The only persons present at the grave were myself and the vestry clerk. Just as the body was being lowered into the grave the clerk placed upon the coffin a small British flag.

And here I should like to bear testimony to the devoted work of Mr. Wicker. His father was Vestry Clerk before him for many years—through nearly the whole of the long ministry of Dr. Forbes. When he died I appointed his son. Brought up in Paris and speaking both languages, and thoroughly in earnest in his work, his services are invaluable to the Chaplain.

Another sad case was that of a girl named X⸺, who had run away from home four years before her death with the son of a ship builder, who deserted her two days before her end. The parents had lost sight of her, and were too late to see her alive. The funeral was most distressing. The number of English people “under a cloud” who bury themselves in Paris is not small, and the chaplain has frequently very sad cases with which to deal.

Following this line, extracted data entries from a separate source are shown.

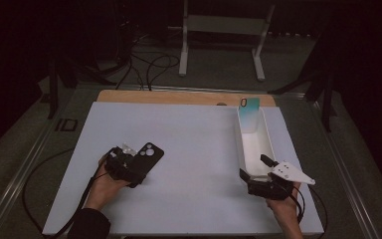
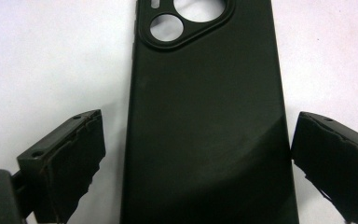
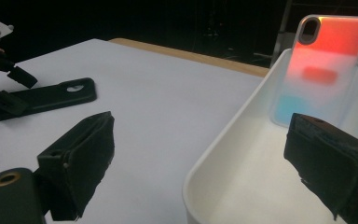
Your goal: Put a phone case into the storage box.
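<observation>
While straddling the black phone case [image 2: 205,121], left gripper [image 1: 129,168] open, one jaw on each long side, slight gap both sides in left gripper view, not clamped. Case flat on white table surface [image 1: 189,164], left of middle, nearer the near edge, camera cutout end pointing away toward the far right. Left hand [image 1: 104,186] behind gripper, cable trailing off the near-left edge.

Right gripper [image 1: 266,181] also open, jaws wide apart, holding nothing, at near end of white tray [image 1: 268,139]; one jaw over the table just left of tray wall, other over tray interior in right gripper view. Grey three-cornered plate [image 1: 291,173] on top. Right hand [image 1: 283,206] at near-right edge.

Tray lengthwise along right edge of surface. Translucent phone case [image 3: 324,65] upright, leaning on tray's far end wall, cutout at top; teal in high view, red-to-blue in right gripper view. Wooden strip [image 1: 179,97] along far edge.
</observation>
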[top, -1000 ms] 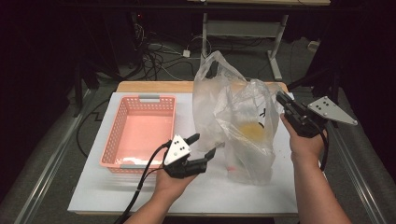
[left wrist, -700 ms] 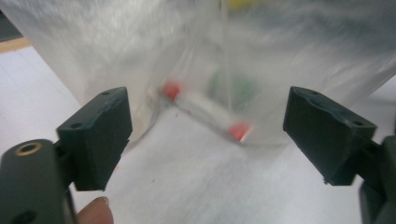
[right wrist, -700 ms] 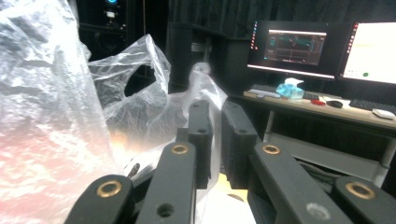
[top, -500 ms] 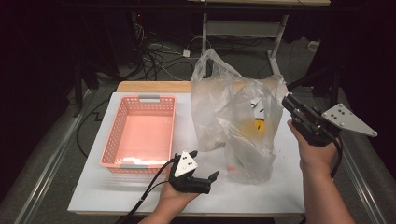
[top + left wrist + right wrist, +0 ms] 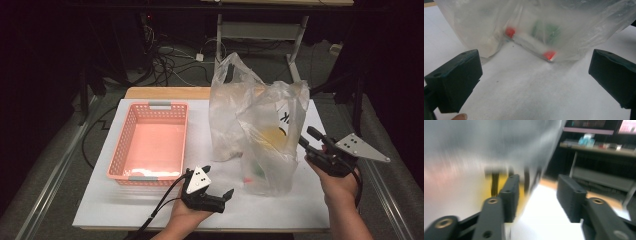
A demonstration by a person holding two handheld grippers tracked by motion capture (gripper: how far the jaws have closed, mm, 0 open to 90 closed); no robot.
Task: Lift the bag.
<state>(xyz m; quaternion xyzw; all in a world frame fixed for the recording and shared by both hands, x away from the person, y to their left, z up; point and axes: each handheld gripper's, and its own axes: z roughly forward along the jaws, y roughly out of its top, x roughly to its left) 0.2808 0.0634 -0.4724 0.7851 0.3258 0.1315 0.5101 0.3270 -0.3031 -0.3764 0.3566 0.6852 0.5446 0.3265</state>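
High view, clear plastic bag holding blurred items, pink basket

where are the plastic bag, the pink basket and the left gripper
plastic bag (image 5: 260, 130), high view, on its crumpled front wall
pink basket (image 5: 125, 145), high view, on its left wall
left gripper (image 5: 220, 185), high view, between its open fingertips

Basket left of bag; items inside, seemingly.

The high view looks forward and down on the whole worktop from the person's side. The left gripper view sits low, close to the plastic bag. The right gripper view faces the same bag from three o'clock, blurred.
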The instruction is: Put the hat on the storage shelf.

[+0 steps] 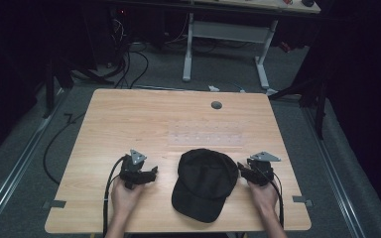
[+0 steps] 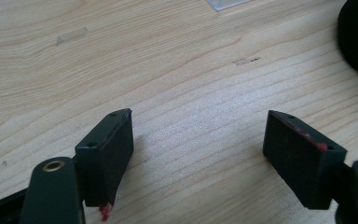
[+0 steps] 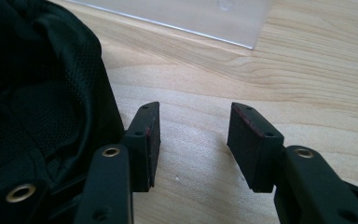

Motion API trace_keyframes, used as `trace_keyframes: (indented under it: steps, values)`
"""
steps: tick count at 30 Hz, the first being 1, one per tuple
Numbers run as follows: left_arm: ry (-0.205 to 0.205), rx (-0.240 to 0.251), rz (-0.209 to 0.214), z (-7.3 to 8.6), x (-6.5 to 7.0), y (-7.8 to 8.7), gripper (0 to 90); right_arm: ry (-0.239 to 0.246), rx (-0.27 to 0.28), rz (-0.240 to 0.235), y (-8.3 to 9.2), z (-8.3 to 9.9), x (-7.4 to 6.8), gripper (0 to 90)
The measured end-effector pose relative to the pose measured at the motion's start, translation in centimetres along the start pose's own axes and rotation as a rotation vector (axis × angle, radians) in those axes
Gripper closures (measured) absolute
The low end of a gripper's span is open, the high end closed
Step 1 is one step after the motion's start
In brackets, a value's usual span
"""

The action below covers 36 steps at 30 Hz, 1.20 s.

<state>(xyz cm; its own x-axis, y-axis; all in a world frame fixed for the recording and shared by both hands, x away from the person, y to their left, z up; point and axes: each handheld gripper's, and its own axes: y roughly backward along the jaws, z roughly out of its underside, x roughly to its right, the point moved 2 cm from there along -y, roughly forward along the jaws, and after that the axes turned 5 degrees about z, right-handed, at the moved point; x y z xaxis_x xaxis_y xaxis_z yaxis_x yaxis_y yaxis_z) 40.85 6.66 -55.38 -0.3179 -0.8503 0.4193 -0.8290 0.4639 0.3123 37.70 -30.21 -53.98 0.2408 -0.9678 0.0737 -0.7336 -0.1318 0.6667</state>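
While the black baseball cap [image 1: 204,182] lies at the table's [image 1: 129,114] near edge between both grippers, the right gripper [image 3: 193,140] is seen just beside its crown, jaws spread and empty, the left gripper [image 2: 198,154] likewise spread over bare wood, so an approach is judged underway, apparently calling next for a pinch on the fabric.

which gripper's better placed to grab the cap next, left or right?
Right, probably. The right gripper sits at the black cap, the crown just beside its open, empty jaws. The left gripper, also open, faces bare table, with the cap farther off at that view's edge.
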Motion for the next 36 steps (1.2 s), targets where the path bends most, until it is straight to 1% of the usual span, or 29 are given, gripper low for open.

Of late years, since the French have taken so kindly to “afternoon teas,” English people have been tempted to open tea shops, without having carefully considered the difficulty and expense of carrying on a business in a foreign land. Several came to grief during my sojourn in Paris.

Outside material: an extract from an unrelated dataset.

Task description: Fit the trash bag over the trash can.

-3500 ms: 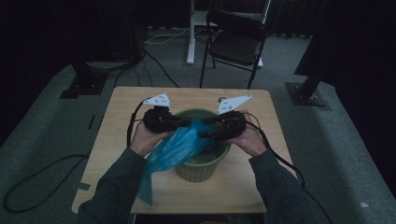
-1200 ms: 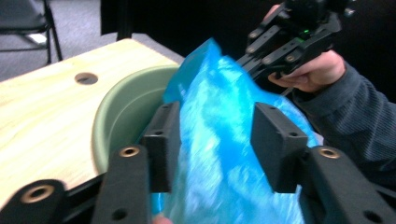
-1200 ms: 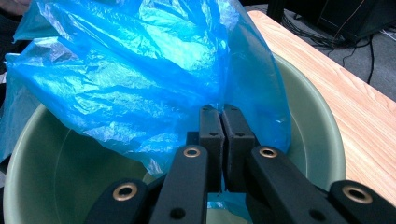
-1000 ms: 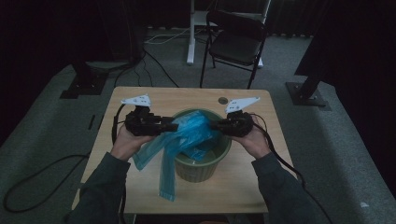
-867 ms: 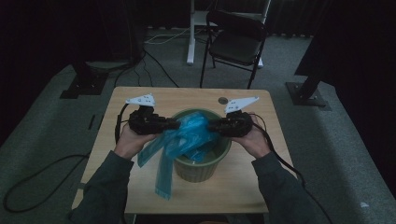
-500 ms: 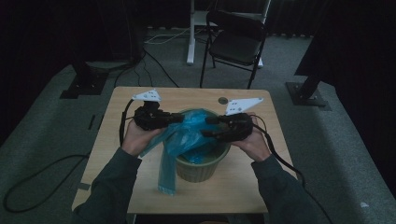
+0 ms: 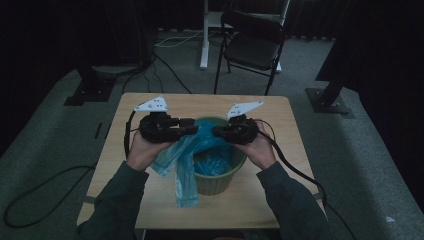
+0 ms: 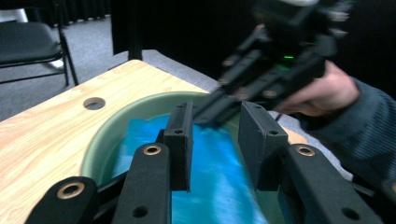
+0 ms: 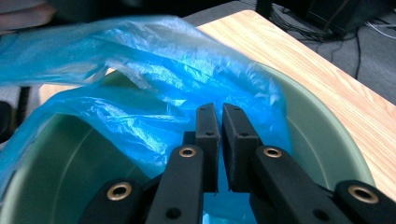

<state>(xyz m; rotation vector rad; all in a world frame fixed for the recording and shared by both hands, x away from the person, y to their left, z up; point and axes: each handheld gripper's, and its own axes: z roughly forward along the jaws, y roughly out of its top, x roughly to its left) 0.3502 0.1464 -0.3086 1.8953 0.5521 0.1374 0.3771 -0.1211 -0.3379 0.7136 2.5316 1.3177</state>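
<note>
- Blue plastic bag (image 7: 187, 160), thin and soft, lies half in the green bin (image 7: 220, 182) at the middle of the wooden table (image 7: 115, 150); one long end hangs over the bin's left rim onto the table.
- On the left, the left gripper (image 7: 192, 127) points toward the bin. In its own view its jaws are spread, with the blue film (image 8: 215, 172) below and between them, and the pads do not press on it. The jaws have just been opening.
- In the centre, the bin looks stiff and steady, so it can serve as a form for the bag.
- On the right, the right gripper (image 7: 216, 132) reaches over the rim. Its jaws (image 9: 219, 140) have just been closing and are almost pressed together; they seem to pinch a fold of the bag.
- I judge the bag very light, slippery and easy to tear. It is best to take it at the edge of its mouth, with a small pinch, and pull slowly.
</note>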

One of the saddest cases, which may prove a warning to others who have had similar ideas, is the following:

In the year ⸺ two ladies, daughters of an English clergyman, came to Paris and opened a tea shop. For a time they did fairly well, and their business fell off chiefly owing to a French shop being opened in the neighbourhood. Things got so bad that they suddenly closed the shop and left for England.

On the way, under mental excitement, one of the sisters jumped from the train and was seriously injured. As a report was spread that only one of the sisters had left, I went down with the officials and forced the establishment, expecting to find the other sister dead. The report, however, proved to be false, for both had left. It was a sad ending to a foolish venture.

One Sunday evening as I was returning from Church, I was overheard speaking English, and two young men stopped me. They said that being out of work in England, they had realized their savings and come to Paris, with the idea of selling fruit in the streets. I asked them if they spoke the language, and they said “not a word,” and they were in great difficulty to know what to do, when they heard me speaking English and stopped me. We got them back to England the next day.

It was extraordinary the number of English working people that turned up time after time, with no knowledge of French, expecting to get work, and had to go—or be sent—back, wiser men.